Return each entry word for word and skip its pictures.

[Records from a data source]
════════

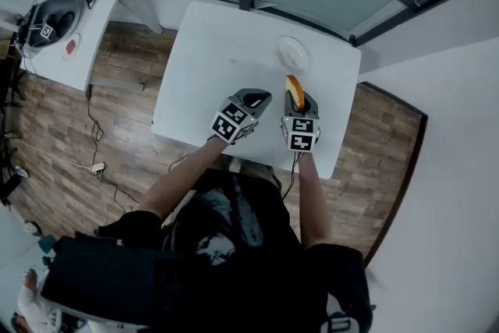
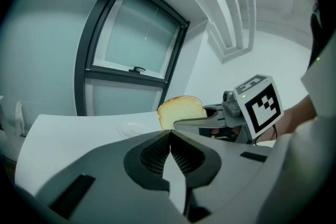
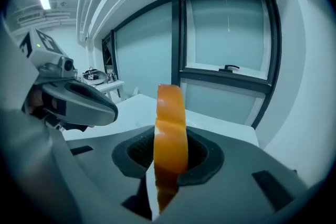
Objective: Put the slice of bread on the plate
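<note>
White tabletop (image 1: 195, 66) with a small round white plate (image 1: 292, 54) just past the fingertips. Upright orange-crusted bread slice (image 3: 170, 113) is pinched by its lower edge in the right gripper (image 3: 169, 162). The left gripper (image 2: 170, 139) is closed and empty. Bread's probably soft and light, so squeeze gently.

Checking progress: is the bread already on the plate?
No, the bread stands clamped in the right gripper, short of the plate.

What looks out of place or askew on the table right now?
Nothing stands out. The right tool grips the bread slice on edge above the table; the plate sits flat ahead of it, nothing spilled. The left tool is shut, empty.
</note>
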A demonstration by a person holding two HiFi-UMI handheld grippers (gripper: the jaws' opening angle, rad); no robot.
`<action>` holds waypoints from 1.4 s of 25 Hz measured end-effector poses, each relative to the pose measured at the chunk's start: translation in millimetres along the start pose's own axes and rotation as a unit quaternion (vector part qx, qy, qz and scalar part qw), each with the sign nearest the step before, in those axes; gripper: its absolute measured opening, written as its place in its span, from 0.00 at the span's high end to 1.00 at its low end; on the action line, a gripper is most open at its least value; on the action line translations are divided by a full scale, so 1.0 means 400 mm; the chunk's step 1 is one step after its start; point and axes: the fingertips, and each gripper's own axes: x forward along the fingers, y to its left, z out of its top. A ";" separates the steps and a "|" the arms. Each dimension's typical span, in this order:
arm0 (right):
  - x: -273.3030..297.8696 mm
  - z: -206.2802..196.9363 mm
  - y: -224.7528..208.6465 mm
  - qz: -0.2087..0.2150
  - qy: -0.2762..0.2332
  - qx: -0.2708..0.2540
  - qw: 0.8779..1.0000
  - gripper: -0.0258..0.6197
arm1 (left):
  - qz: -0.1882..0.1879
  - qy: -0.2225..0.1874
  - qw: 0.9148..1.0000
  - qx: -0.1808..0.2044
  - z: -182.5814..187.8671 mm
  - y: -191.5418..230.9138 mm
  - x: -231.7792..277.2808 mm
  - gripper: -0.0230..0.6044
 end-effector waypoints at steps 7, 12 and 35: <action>0.201 0.013 -0.076 -0.004 0.029 -0.087 0.996 0.80 | 0.026 0.015 1.000 -0.007 0.024 0.115 0.102 0.96; 0.317 -0.022 -0.111 -0.015 0.069 -0.207 0.976 0.80 | 0.026 0.024 0.999 -0.017 0.007 0.176 0.129 0.96; 0.488 -0.123 -0.122 0.038 0.220 -0.313 0.923 0.48 | 0.063 0.016 0.991 -0.118 -0.061 0.317 0.086 0.96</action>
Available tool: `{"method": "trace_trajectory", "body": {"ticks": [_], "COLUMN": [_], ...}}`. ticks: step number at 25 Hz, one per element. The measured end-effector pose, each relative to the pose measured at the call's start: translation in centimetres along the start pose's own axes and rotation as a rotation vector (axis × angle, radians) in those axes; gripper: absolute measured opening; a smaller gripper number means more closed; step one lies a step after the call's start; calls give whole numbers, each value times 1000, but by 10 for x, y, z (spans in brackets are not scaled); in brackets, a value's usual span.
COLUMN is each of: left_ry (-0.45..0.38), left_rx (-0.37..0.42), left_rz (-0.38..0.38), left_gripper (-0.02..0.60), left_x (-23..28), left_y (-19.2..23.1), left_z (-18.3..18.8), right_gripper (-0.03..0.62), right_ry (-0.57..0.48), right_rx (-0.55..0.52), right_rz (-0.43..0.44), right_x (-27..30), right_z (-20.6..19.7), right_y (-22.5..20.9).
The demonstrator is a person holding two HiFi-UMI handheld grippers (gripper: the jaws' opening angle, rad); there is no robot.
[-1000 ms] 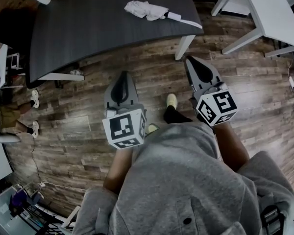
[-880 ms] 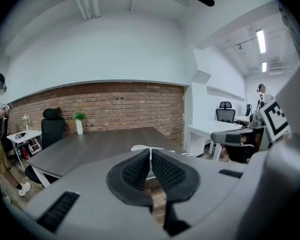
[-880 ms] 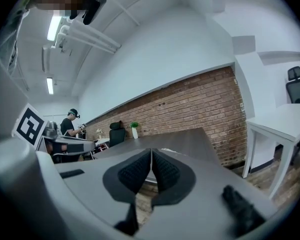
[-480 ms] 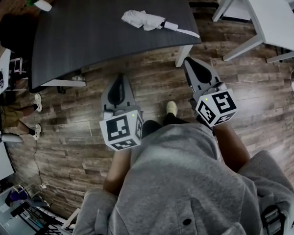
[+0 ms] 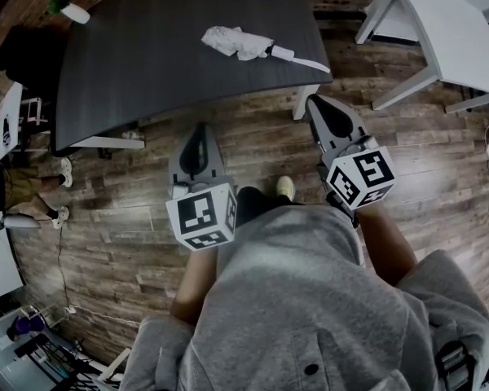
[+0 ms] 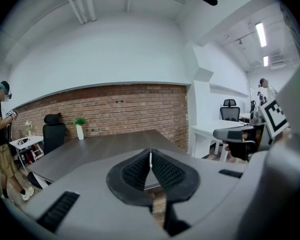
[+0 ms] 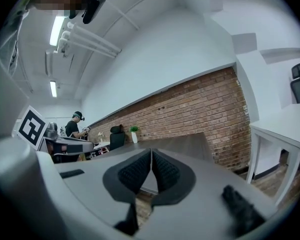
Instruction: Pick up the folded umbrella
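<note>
A folded white umbrella (image 5: 238, 43) with a white handle lies on the dark table (image 5: 147, 63), near its front right corner. Both grippers hang over the wooden floor, short of the table. My left gripper (image 5: 199, 135) points at the table's front edge, its jaws shut with nothing between them. My right gripper (image 5: 323, 108) is near the table's right leg, also shut and empty. In the left gripper view (image 6: 150, 160) and the right gripper view (image 7: 151, 156) the ribbed pads meet; the umbrella is not visible in either of these views.
A white desk (image 5: 448, 31) stands at the right. A black chair (image 5: 20, 51) and a small potted plant (image 5: 65, 5) are at the table's far left. Another person (image 6: 0, 134) stands at the left by a small white table (image 5: 4, 120). A brick wall (image 6: 115, 109) runs behind.
Both grippers and the person have moved a little closer to the table; the umbrella and table edge now sit lower in the head view. Both grippers stay shut.
</note>
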State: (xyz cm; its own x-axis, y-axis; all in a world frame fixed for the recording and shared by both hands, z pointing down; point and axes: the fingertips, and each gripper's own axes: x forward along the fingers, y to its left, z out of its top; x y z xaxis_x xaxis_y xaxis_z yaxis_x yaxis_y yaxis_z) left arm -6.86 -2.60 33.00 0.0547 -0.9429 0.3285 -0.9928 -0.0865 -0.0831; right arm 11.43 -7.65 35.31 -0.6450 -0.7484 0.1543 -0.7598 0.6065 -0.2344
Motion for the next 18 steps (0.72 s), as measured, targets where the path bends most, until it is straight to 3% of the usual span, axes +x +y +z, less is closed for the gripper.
{"method": "trace_trajectory", "body": {"ticks": [18], "left_ry": [-5], "left_rx": [0], "left_rz": [-5], "left_gripper": [20], "left_x": [14], "left_y": [2], "left_z": [2], "right_gripper": [25], "right_ry": [-12], "right_rx": [-17], "right_rz": [-5], "right_x": [7], "right_z": [4], "right_y": [-11]}}
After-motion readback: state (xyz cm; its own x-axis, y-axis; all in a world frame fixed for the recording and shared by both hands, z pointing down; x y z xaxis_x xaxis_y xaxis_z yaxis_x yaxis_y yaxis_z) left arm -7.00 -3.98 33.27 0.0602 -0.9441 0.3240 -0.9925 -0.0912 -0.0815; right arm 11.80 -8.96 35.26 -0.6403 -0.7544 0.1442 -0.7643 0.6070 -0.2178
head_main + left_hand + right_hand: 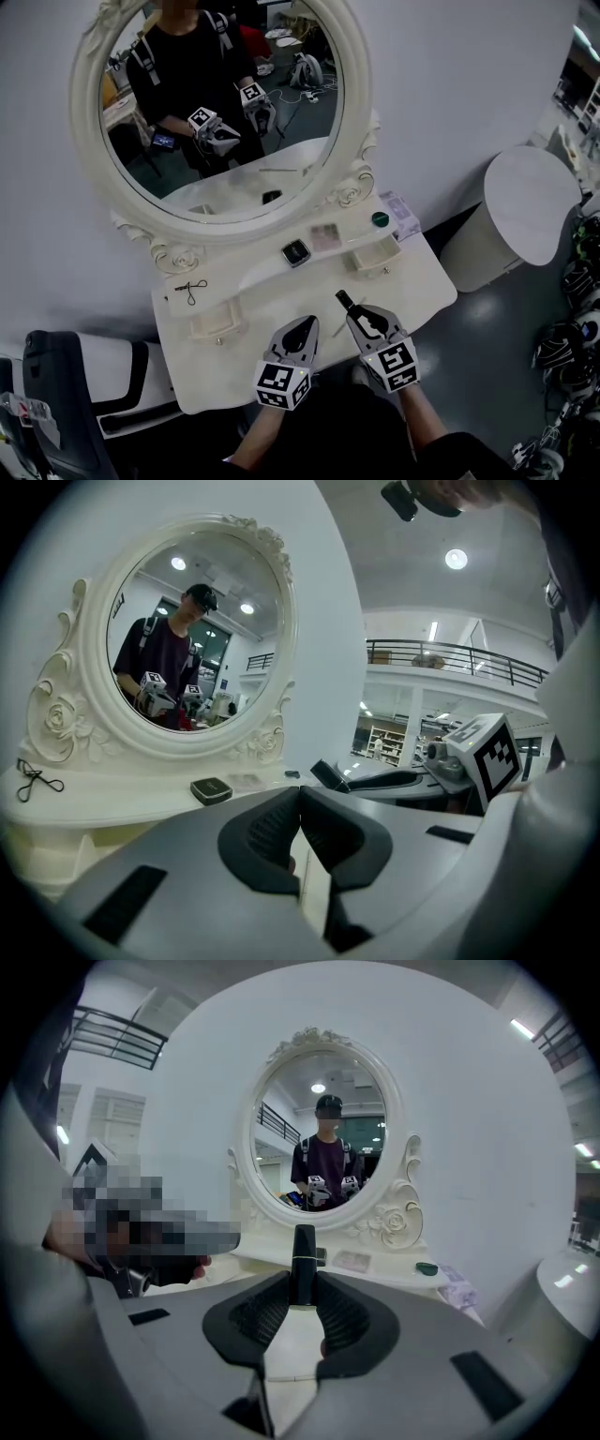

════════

> [EXERCISE RESPONSE]
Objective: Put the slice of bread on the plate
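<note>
White tabletop (image 1: 195, 66) with a small round white plate (image 1: 292, 54) just past the fingertips. Upright orange-crusted bread slice (image 3: 170, 113) is pinched by its lower edge in the right gripper (image 3: 169, 162). The left gripper (image 2: 170, 139) is closed and empty. Bread's probably soft and light, so squeeze gently.

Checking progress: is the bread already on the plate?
No, the bread stands clamped in the right gripper, short of the plate.

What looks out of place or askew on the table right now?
Nothing stands out. The right tool grips the bread slice on edge above the table; the plate sits flat ahead of it, nothing spilled. The left tool is shut, empty.
</note>
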A demonstration by a person holding two HiFi-UMI handheld grippers (gripper: the jaws' opening angle, rad); no robot.
`<action>` holds waypoints from 1.4 s of 25 Hz measured end-effector poses, each relative to the pose measured at the chunk's start: translation in millimetres along the start pose's own axes and rotation as a unit quaternion (vector part qx, qy, qz and scalar part qw), each with the sign nearest the step before, in those axes; gripper: its absolute measured opening, written as its place in its span, from 0.00 at the span's high end to 1.00 at its low end; on the action line, a gripper is most open at its least value; on the action line translations are divided by a full scale, so 1.0 means 400 mm; the chunk's step 1 is one step after its start; point and axes: the fingertips, and each gripper's own axes: x forward along the fingers, y to its left, z out of its top. A ";" separates the steps and a "|" the arms. Each dimension's typical span, in this order:
arm0 (right):
  - x: -273.3030..297.8696 mm
  - z: -206.2802..196.9363 mm
  - y: -224.7528..208.6465 mm
  - qz: -0.2087..0.2150
  - qy: -0.2762..0.2332
  - qx: -0.2708..0.2540
  - qw: 0.8779..1.0000
  - gripper: -0.0258..0.6197
arm1 (left):
  - qz: -0.1882..0.1879
  - qy: -0.2225..0.1874
  - qw: 0.9148..1.0000
  - qx: -0.1808..0.2044
  - z: -182.5814..187.8671 mm
  - y: -191.5418..230.9138 mm
  - x: -231.7792..277.2808 mm
  - gripper: -0.0230..0.6044
 end-effector waypoints at steps 7, 12 and 35: <action>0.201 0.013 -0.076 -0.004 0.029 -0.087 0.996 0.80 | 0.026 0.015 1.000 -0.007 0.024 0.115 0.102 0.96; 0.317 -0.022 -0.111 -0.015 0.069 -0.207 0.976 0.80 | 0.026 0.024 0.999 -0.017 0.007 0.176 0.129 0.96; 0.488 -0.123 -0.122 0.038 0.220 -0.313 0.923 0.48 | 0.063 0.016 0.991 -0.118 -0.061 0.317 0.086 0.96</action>
Available tool: `{"method": "trace_trajectory", "body": {"ticks": [_], "COLUMN": [_], ...}}`. ticks: step number at 25 Hz, one per element. The measured end-effector pose, each relative to the pose measured at the call's start: translation in centimetres along the start pose's own axes and rotation as a rotation vector (axis × angle, radians) in those axes; gripper: absolute measured opening; a smaller gripper number means more closed; step one lies a step after the call's start; calls give whole numbers, each value times 1000, but by 10 for x, y, z (spans in brackets are not scaled); in brackets, a value's usual span.
COLUMN is each of: left_ry (-0.45..0.38), left_rx (-0.37..0.42), left_rz (-0.38..0.38), left_gripper (-0.02..0.60), left_x (-23..28), left_y (-19.2..23.1), left_z (-18.3..18.8), right_gripper (-0.03..0.62), right_ry (-0.57..0.48), right_rx (-0.55..0.52), right_rz (-0.43..0.44), right_x (-27..30), right_z (-20.6..19.7), right_y (-22.5..20.9).
The demonstrator is a person holding two HiFi-UMI handheld grippers (gripper: the jaws' opening angle, rad); there is no robot.
[-1000 ms] 
[-880 ms] 
[-880 ms] 
[-480 ms] 
[+0 ms] 
[+0 ms] 
[+0 ms] 
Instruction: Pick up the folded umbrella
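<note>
A folded white umbrella (image 5: 238, 43) with a white handle lies on the dark table (image 5: 147, 63), near its front right corner. Both grippers hang over the wooden floor, short of the table. My left gripper (image 5: 199, 135) points at the table's front edge, its jaws shut with nothing between them. My right gripper (image 5: 323, 108) is near the table's right leg, also shut and empty. In the left gripper view (image 6: 150, 160) and the right gripper view (image 7: 151, 156) the ribbed pads meet; the umbrella is not visible in either of these views.
A white desk (image 5: 448, 31) stands at the right. A black chair (image 5: 20, 51) and a small potted plant (image 5: 65, 5) are at the table's far left. Another person (image 6: 0, 134) stands at the left by a small white table (image 5: 4, 120). A brick wall (image 6: 115, 109) runs behind.
Both grippers and the person have moved a little closer to the table; the umbrella and table edge now sit lower in the head view. Both grippers stay shut.
</note>
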State: (xyz cm; its own x-axis, y-axis; all in a world frame fixed for the recording and shared by both hands, z pointing down; point and axes: the fingertips, and each gripper's own axes: x forward along the fingers, y to its left, z out of its top; x y z xaxis_x xaxis_y xaxis_z yaxis_x yaxis_y yaxis_z) left arm -6.86 -2.60 33.00 0.0547 -0.9429 0.3285 -0.9928 -0.0865 -0.0831; right arm 11.43 -7.65 35.31 -0.6450 -0.7484 0.1543 -0.7598 0.6065 -0.2344
Motion for the next 18 steps (0.72 s), as measured, targets where the path bends most, until it is straight to 3% of the usual span, axes +x +y +z, less is closed for the gripper.
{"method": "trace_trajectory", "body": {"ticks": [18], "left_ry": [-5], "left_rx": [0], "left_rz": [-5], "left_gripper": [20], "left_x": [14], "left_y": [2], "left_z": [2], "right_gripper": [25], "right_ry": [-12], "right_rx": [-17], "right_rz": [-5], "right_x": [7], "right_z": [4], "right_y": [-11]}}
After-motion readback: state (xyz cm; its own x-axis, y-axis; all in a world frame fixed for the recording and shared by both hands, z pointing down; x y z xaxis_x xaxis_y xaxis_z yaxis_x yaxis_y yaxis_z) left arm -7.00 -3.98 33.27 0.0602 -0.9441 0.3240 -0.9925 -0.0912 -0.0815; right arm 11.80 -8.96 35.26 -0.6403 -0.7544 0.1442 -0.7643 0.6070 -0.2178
head_main + left_hand + right_hand: 

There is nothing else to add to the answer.